2. The schematic diagram of the human joint movement is shown in fig. 2, and according to the joint movement characteristics, 4 joint points of shoulder, elbow, wrist, hip and knee with larger rotation angles are selected as main joint points of the human movement, and the limb supporting the main joint points to move is taken as a main movable limb. Then, based on the selected main joint points and limb parts, 28 angles with distinctiveness are constructed as action key angles, and the key angles are divided into the following two types:
1) the four main movable joint points of the left elbow, the right elbow, the left knee and the right knee form 4 angles with adjacent joint points. The selected angle is shown in fig. 3.
2) The left and right big arms, small arms, thighs and crus have 8 main moving parts which form included angles with three coordinate axes. The 8 main active sites selected are shown in FIG. 4, and the right arm is taken as an example to show the angle formed by the two major active sites and the coordinate axis, as shown in FIG. 5.
For convenience of description, the joint points are symbolized, a schematic diagram of joint point marks is shown in fig. 6, and 28 limb key angles are expressed according to the method, as shown in table 1. The inter-frame difference values of the 28 limb key angles are used as a temporal feature descriptor of each gesture in the action sequence.
TABLE 1
Figure BDA0003039000500000063
Figure BDA0003039000500000071
3. Regarding each frame in the action sequence as a data point, and obtaining the time characteristic and the space characteristic of each data point according to the method; firstly, a stable hierarchical clustering method is used for clustering the time characteristic and the spatial characteristic of training set data respectively, and a time characteristic label and a spatial characteristic label are obtained for each data point. In a time domain and a space domain of a training set, each clustered cluster is regarded as a visual word, and a time word bag and a space word bag are respectively obtained; and then calculating the average distance between the time characteristic of each data point in the test set and each cluster in the time word bag, and coding the time characteristic to the cluster with the minimum average distance, wherein the coding method of the space word bag is the same. Thereby obtaining a temporal label and a spatial label for each static gesture frame in the test set. The action code diagram is shown in FIG. 7;
4. and respectively counting the occurrence frequency of each code word in the time word bag and the space word bag of the training set and the test set, and respectively constructing a time characteristic histogram and a space characteristic histogram of each action sequence, as shown in fig. 8 and 9. Then combining the two frequency histograms to serve as a final expression vector of the action sequence;
5. the method comprises the steps of adopting an SVM classifier to construct a hierarchical classification method to classify actions, firstly classifying similar actions into the same large class, setting a primary class label of each action sequence, then subdividing the action sequences in each large class, and setting a secondary class label of each action. In the first-layer classifier, an SVM classifier is trained by taking the joint frequency histogram of a training set as a characteristic and taking the first-level category as a label. And respectively training a two-layer classifier in each class, and training the SVM classifier in the two-layer classifier by taking the joint frequency histogram of the training set as a characteristic and taking the two-level class as a label. During testing, a first-level classifier is used to obtain a first-level class number of a test sequence, and then a corresponding second-level classifier is used to obtain a specific class of a test set.

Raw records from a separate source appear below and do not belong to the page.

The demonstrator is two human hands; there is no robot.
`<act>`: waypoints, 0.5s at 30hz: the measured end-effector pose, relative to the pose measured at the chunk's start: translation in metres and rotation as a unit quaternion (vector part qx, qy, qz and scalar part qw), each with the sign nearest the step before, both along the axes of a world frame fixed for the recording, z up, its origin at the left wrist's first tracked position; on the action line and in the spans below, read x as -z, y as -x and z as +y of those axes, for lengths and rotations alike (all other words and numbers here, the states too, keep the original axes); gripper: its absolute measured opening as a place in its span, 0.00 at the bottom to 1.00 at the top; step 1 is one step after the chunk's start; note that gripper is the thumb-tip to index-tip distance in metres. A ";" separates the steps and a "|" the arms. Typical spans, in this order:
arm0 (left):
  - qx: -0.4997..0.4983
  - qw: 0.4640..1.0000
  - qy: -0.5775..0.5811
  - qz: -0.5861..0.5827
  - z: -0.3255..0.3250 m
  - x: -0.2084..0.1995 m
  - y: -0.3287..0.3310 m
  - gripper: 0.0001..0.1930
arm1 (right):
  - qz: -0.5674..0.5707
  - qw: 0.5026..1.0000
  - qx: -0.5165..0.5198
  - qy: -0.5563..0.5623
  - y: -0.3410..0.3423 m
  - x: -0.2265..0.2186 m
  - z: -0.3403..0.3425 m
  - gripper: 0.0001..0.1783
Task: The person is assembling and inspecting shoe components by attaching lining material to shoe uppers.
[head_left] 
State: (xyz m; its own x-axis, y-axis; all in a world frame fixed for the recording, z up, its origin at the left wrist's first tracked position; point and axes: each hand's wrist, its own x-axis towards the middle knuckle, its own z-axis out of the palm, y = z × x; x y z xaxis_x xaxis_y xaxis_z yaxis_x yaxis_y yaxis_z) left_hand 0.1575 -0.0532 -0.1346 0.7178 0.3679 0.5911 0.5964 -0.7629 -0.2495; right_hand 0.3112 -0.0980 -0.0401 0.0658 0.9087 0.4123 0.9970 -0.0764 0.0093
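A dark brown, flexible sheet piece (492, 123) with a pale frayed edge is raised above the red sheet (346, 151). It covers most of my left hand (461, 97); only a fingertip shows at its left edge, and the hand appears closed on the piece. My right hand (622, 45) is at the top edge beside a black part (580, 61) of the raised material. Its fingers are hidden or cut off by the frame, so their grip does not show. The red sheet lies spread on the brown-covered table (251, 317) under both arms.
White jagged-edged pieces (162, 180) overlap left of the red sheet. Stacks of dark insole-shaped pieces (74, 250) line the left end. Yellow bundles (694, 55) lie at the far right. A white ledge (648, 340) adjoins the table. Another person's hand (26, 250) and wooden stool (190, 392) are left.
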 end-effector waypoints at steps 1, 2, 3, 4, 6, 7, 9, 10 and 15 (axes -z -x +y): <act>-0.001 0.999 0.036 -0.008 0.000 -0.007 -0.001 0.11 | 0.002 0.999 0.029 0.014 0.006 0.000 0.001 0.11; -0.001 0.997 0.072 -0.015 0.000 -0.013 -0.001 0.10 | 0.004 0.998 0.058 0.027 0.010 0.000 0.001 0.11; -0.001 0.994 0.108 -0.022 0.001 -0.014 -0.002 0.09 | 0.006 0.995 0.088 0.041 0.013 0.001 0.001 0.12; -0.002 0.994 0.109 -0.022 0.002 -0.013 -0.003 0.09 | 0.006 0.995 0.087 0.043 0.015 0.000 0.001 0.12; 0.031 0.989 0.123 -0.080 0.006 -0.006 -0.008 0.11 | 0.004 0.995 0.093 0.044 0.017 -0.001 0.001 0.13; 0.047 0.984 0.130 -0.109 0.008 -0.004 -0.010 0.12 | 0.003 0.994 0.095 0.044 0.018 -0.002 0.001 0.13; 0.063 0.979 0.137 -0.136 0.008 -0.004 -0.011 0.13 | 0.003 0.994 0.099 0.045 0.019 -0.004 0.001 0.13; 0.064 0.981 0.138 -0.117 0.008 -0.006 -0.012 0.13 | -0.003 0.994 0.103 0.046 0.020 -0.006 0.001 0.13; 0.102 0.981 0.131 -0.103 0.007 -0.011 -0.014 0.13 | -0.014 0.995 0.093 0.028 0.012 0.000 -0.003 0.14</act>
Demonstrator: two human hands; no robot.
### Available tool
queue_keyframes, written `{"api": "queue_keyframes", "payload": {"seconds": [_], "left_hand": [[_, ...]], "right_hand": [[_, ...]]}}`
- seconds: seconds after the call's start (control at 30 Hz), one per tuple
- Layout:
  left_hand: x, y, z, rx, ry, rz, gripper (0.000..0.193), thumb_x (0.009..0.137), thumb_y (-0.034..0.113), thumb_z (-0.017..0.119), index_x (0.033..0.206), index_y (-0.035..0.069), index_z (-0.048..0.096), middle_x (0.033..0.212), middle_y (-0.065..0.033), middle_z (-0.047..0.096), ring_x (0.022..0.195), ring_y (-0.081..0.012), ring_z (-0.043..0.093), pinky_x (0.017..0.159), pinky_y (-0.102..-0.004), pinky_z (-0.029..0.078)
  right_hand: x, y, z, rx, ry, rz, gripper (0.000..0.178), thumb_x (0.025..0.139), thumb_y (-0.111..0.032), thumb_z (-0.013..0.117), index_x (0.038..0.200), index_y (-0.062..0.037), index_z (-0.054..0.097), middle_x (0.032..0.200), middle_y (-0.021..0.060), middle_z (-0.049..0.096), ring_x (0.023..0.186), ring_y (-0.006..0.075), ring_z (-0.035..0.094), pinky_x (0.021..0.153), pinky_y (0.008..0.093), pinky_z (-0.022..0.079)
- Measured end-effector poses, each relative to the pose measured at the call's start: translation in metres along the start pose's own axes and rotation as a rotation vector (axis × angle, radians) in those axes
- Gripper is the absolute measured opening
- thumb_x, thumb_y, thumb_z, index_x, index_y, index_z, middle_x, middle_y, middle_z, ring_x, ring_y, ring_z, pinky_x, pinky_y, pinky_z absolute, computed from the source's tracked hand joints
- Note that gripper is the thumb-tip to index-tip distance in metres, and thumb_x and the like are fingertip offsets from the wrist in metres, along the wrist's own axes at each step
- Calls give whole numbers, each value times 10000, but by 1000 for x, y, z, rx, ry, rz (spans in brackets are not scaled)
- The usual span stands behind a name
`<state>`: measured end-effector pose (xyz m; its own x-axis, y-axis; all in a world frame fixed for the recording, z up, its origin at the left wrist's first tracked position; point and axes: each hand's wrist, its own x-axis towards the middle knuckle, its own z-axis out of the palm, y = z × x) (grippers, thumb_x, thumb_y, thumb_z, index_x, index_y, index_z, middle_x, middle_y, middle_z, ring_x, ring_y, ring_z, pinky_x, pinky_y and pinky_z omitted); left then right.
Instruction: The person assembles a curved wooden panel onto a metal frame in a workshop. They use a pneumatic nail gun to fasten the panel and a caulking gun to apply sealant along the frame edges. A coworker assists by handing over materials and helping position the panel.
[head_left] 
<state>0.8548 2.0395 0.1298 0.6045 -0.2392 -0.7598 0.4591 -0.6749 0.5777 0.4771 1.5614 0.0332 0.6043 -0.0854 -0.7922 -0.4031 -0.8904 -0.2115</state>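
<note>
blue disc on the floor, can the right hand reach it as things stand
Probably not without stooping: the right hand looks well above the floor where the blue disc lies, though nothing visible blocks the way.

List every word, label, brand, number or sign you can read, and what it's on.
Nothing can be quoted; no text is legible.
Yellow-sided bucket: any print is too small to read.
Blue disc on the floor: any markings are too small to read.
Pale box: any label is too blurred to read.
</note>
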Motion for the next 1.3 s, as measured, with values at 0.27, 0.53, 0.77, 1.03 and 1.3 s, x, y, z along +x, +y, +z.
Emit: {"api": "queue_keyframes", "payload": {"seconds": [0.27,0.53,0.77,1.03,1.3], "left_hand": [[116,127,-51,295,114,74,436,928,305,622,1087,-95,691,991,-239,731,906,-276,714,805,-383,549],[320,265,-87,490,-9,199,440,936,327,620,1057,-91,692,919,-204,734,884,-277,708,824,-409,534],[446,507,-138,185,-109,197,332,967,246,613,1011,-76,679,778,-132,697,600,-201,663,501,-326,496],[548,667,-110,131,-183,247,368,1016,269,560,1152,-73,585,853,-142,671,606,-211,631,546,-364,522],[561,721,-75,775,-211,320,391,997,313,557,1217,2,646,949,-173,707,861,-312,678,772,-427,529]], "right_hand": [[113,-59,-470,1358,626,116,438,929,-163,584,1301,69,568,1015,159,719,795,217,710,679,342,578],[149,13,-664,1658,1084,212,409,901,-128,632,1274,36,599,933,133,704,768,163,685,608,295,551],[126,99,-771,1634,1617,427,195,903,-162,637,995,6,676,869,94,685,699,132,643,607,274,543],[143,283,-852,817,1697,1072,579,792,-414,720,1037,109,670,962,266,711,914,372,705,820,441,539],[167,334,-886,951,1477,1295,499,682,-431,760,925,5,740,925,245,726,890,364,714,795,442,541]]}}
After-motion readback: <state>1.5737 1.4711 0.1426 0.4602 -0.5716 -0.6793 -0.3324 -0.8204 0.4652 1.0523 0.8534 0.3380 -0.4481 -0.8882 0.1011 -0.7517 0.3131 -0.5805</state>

The invention relates to a human body action recognition method based on a bag-of-words model, which constructs an effective time descriptor, can reflect the change condition of each main angle along with time in the action and improves the recognition accuracy rate of the reverse-order action; corresponding descriptors are respectively constructed for the time characteristics and the space characteristics of the actions, so that the phenomenon that the time-space mixed characteristics cannot highlight the difference of the actions in time and space is avoided; constructing stable time word bags and space word bags, and enhancing the stability of the classification effect; by adopting the two layers of classifiers, the problem that the one layer of classifier can not efficiently distinguish the actions with larger differences and the actions with smaller differences at the same time is solved, and the classification efficiency is improved.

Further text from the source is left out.